Whether you’re just starting out in business or are well recognised, you’ll have already have heard just how important branding is and how crucial it is to get right the first time. If you want to succeed in branding you have to understand the wants and needs of your customers and prospective customers. Do this by integrating your brand strategies throughout your company at every point of contact with the public – from your letterheads to your exhibition stands and trailers.
A durable brand is priceless as the fight for customers intensifies day by day. It’s important to invest time in researching, defining, and building your brand. After all, your brand is the source of a promise to your consumer. It’s a foundational piece in your marketing communication and one you don’t want to be without.
Colour and branding have always been inherently linked. Colours have meaning and have been scientifically proven to stimulate feeling and emotions. With this in mind, the choice of colour for a brand is undoubtedly vital to the success of the product. You want a colour that will mean your customers know you’re there the minute they walk into the trade show. There are many big name brands that are recognised as much for the colour scheme used as their distinctive logo.
Admit it, when you see that Cadbury purple you know that you’re about to be in chocolate heaven. The link between branding and colour is one of the strongest – you don’t think Cadbury without thinking of that royal purple do you? Well, recently there was a dispute between the two biggest chocolate companies in the UK; Cadbury and Nestle. Cadbury won the right, in the high court, to use Pantone 2685C purple exclusively. Nestle challenged this, stating that colours could not be used as trademarks. Cadbury have used this shade of purple for over 90 years, but still had to fight for 4 years to achieve this result. They claimed that purple has an association with decadence, luxury, royalty and quality. As chocolate was once an expensive thing that only the rich could afford on a regular basis, the colour purple added the perception of high value to the brand. Therefore Cadbury chose the colour in 1914 hoping that its regal associations would improve the indulgent experience of eating their chocolate. So it’s no surprise that Cadbury is now known as the King of Chocolate.

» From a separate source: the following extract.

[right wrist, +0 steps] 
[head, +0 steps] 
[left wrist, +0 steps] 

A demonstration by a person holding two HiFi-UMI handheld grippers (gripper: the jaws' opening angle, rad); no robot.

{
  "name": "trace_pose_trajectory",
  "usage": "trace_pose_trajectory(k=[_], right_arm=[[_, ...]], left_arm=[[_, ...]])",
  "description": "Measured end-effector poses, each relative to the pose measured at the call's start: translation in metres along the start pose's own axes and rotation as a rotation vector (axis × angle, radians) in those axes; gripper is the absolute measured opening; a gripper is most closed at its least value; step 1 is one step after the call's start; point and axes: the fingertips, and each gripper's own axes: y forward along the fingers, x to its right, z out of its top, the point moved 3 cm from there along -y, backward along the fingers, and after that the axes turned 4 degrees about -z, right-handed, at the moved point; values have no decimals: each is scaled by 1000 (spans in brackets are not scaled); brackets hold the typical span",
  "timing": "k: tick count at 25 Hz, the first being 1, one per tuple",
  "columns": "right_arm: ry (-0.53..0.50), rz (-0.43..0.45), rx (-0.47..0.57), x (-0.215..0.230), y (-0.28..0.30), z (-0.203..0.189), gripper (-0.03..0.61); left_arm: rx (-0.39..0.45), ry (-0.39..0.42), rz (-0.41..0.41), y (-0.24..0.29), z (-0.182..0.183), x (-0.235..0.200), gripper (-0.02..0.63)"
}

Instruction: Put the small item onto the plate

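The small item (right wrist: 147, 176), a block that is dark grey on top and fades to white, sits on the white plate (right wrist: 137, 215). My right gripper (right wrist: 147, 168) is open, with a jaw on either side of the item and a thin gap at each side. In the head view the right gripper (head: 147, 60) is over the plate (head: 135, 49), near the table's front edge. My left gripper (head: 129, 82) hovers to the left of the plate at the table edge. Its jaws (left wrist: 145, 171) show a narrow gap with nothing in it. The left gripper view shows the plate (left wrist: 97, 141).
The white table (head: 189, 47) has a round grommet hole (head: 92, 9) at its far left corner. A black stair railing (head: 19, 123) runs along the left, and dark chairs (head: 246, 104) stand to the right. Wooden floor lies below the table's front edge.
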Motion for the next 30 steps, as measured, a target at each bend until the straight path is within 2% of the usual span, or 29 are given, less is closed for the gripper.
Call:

Everyone’s heard of Coca-Cola. More commonly known as Coke, with a variety of different flavours now being added on the market, from Coke Zero to Diet Coke. You can’t deny that it is the world’s most popular soft drink and it is sold in over 200 countries worldwide. The original use for Coke was as a medicine, when it was invented by John S Pemberton in the late 19th century. Coca-Cola is one of the most recognised brands in the world. The red and white colour scheme was designed to attract young people to the product and the curved bottle has come to symbolise the youthful energy of America. The colour red is bold, and it represents excitement, youth and stimulates the appetite. For this reason it is often used to represent food and drink brands. The Coke logo has constantly evolved over the decades, but has remained true to its core design whilst appearing up to date. It is used on all their marketing collateral from the website and TV adverts to posters and feather flags. Not to mention that in the traditional Coca-Cola Christmas advert, the theme song titled Holidays Are Coming has re-appeared in all of the ads since the 90’s, which has helped to keep the legacy of the original advert alive.
The Tiffany blue is a characteristic as the jewellery. What woman wouldn’t want one of those trademark blue bags with the same blue box tied with a white satin ribbon inside? The packaging screams luxury, exclusive and quality at a glance. The iconic robin egg blue speaks volumes to their target audience and they know not only is there a product of high value within the package but that they are buying part of a quality brand that they trust. Tiffany’s Blue Book was first published in 1845 and was (and still is) an annual showcase of their range. It used the colour on its cover and it has been used on all of their promotional materials ever since. It is a custom colour by Pantone with the reference number 1837 derived from the year Tiffany & Co started out. Tiffany’s colour is also trademarked so it is not publicly available or printed in the Pantone reference books.